The week in brief…
– The Republicans faced YouTube and Anderson Cooper in a debate generally spun as a debacle for its inclusion of partisan Democrats in the question queue.
– Ron Paul passed the $10 million mark for his third quarter fundraising. Even odds that he'll top GOP fundraising for October through December.
– Rep. Jack Murtha declared that "the surge is working," and Democrats shed whatever regrets they had about not making him their majority leader.
Barack's Back. Arriving in your all-American mailbox today is this issue of Time magazine.

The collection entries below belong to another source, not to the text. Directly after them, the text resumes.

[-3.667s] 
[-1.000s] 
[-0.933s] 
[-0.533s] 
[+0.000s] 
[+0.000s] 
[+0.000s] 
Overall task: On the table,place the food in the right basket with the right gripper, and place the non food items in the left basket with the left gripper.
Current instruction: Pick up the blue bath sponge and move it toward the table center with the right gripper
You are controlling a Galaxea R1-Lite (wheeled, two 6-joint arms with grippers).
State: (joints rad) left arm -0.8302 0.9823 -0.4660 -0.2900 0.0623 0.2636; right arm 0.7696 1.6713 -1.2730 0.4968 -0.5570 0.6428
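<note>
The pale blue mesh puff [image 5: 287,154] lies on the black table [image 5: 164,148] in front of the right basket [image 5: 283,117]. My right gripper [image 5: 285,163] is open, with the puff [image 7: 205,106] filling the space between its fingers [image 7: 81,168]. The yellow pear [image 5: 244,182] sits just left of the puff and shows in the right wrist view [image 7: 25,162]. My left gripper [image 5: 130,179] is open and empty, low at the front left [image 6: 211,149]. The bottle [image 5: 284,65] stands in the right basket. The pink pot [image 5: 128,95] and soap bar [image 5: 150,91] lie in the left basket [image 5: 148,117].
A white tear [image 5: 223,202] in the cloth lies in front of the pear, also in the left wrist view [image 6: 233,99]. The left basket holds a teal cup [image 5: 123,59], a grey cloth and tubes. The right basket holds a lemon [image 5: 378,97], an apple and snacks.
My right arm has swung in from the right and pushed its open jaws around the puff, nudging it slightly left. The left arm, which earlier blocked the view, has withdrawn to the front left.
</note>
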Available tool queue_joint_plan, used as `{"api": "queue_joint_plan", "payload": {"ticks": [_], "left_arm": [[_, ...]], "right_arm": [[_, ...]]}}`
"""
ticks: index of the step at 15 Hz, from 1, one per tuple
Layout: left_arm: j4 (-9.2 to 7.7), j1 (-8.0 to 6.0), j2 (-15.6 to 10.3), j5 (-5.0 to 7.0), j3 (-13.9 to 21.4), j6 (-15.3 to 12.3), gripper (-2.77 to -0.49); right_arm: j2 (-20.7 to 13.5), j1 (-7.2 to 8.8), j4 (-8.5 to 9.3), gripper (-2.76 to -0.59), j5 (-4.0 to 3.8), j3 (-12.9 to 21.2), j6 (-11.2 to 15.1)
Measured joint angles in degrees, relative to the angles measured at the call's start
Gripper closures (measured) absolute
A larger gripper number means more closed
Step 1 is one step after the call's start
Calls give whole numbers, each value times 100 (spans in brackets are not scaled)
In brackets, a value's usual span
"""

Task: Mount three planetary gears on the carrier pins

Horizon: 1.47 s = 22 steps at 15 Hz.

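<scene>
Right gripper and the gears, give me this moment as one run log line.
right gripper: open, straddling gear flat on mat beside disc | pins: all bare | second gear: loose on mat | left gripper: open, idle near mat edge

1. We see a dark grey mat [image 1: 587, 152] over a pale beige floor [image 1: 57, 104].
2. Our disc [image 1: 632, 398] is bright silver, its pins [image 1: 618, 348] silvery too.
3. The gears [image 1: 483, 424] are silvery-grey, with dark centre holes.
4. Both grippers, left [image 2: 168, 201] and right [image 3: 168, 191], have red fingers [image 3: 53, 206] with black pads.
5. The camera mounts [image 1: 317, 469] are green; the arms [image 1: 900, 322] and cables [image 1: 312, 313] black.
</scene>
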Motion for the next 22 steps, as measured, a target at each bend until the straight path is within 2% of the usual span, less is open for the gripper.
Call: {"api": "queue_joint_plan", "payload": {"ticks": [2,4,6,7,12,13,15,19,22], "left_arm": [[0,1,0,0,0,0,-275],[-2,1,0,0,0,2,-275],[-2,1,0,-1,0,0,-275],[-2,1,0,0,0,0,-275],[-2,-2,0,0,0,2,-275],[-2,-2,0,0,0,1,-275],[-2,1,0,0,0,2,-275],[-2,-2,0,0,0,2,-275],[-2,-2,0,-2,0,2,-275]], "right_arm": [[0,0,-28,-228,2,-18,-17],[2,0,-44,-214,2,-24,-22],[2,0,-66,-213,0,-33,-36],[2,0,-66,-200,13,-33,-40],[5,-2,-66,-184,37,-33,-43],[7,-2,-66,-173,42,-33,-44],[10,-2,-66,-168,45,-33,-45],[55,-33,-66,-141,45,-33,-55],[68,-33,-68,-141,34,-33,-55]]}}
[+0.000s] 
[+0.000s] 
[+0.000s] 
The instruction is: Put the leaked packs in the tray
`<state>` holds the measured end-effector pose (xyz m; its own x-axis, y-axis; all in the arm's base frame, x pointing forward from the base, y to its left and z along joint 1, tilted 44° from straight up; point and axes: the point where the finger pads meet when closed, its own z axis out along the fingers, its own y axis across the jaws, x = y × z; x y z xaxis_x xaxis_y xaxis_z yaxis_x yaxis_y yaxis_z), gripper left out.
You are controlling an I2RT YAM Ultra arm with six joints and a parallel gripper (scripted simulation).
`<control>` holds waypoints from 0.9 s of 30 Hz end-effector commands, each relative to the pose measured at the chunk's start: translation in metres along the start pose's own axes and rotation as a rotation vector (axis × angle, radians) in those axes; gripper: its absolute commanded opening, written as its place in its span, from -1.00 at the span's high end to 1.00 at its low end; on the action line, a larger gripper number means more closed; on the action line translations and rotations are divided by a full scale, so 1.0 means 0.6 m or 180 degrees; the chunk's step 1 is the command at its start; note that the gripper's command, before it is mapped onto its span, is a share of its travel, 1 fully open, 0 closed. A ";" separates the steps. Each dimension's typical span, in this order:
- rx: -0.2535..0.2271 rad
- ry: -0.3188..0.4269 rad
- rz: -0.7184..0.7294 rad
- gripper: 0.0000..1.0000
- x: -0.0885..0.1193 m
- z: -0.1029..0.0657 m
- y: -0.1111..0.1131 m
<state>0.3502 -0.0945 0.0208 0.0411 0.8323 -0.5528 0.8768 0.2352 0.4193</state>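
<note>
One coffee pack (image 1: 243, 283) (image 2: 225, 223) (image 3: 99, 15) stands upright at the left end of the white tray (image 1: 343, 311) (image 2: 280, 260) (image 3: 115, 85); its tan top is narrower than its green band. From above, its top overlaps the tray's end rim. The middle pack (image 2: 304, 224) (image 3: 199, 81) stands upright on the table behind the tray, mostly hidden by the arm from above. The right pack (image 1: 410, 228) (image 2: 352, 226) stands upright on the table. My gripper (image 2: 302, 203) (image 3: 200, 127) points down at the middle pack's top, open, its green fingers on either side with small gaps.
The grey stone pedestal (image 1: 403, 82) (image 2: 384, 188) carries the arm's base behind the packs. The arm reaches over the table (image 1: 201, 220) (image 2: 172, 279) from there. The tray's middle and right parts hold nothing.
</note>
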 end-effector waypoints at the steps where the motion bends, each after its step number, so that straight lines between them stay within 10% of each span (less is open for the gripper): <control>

You don't get the cover of Time if people think you're a loser. This, then, is zeitgeisty evidence of an Obama comeback (or maybe just a surge). The never-credible "Hillary's a lock" narrative from the summer and most of the fall has been scrapped, and the new narrative is: "Will Obama win Iowa; and if he does, can Hillary still win?"
The answers: Maybe and probably. The Clinton campaign is clearly spooked about a steady Obama rise out of the three-way Iowa tie, and is overreacting much the way it did after the Philadelphia "pile-on" debate, demanding Obama take down a health care ad that's been up for weeks… back when their press releases mocked his "faltering campaign." There are plenty of reasons why Obama's doing better, and they show up in his "honesty" and "change" numbers in tracking polls. I wonder if one reason is his ads. The Clinton campaign got kudos for hiring Jimmy Siegel, the Madison Avenue ad man who made unconventional, grandiose ads for Eliot Spitzer's landslide 2006 campaign, while Obama's run more typical candidate-in-a-room-talking-to-Joe-Sixpack ads. As a result the TV version of Hillary has looked like a deity descending from Olympus, while Obama has looked like… well, a statesman from Illinois. (Obama's run more ads, too, which never hurts.)
How does Clinton recover if she loses? I don't think she wins New Hampshire: Iowans caucus on Jan. 3, the headlines on Jan. 4 would be given over to Obamania, Jan. 4 and Jan. 5 are the weekend, so Jan. 6 is the only day to stage a big comeback. But the next contest is Michigan's dubious Jan. 15 primary, where only Clinton and Dodd are on the ballot after a convoluted series of legal moves. Plenty depends on how the press corps covers that. Next (Jan. 19) comes Nevada, where Clinton will have had to drop around 30 points to lose her lead. And ten days later come South Carolina and Florida, the first one a legitimate primary and a good state for Clinton, the second one a catastrophic non-primary (no Democrat has been allowed to campaign there after the state flouted the primary schedule) and an even better state for Clinton. We've never had a situation like this with two big primaries that, technically, have no legitimacy–how do they get covered? There are multiple gimmicks in the Democratic race that will help the national frontrunner. In the GOP race there are fewer gimmicks and not as strong a frontrunner.
Meanwhile, this from Bill Kristol:
The Obama-Bloomberg breakfast this morning raises the obvious thought: isn't Obama-Bloomberg a logical 2008 Democratic ticket?
If you put aside the politics there's something inspiring there: In 2008, a ticket consisting of a black man and a billionaire Jewish mogul is seen as more electable that a ticket led by a Clinton.
She Got a TV Eye On Me. Fox News usually inserts curveballs into its presidential polls, and the latest one (PDF link) offers this:
Whoever is elected president will be on television constantly for at least four years. Which one of the following candidates would you LEAST want to watch on television for four years?
The Democrats' numbers aren't too surprising and track with what the electorate generally thinks of the candidates.
Hillary Clinton—44 percent
John Edwards—22 percent
Barack Obama—18 percent
Clinton is the most-loathed Democrat among Republican (63 percent) and independents (43 percent). Edwards has both the highest discomfort number among Democrats (33 percent) and the lowest among Republicans (11 percent), probably because 1)Democrats are sick of hearing his negative attacks and 2)He's not a Clinton or a black dude who your sister told you she heard was a Muslim.
The GOP numbers are more surprising.
Fred Thompson—24 percent
Rudy Giuliani—19 percent
John McCain—18 percent
Mitt Romney—17 percent
Yes, the professional actor with the deep voice is the man people least want to see on TV every day. Less, even, than two guys with speech impediments. Every time you think the Fred '08 campaign can't look any more misbegotten… there it goes.
Below the fold…
– Michael Cooper nails Rudy Giuliani's willful misuse of NYC statistics.
And this week's Politics 'n' Prog is the terrible, awful, no-good music video for Andy Summers' and Robert Fripp's collaboration "I Advance Masked." Tough to imagine two nerd-rockers looking less comfortable.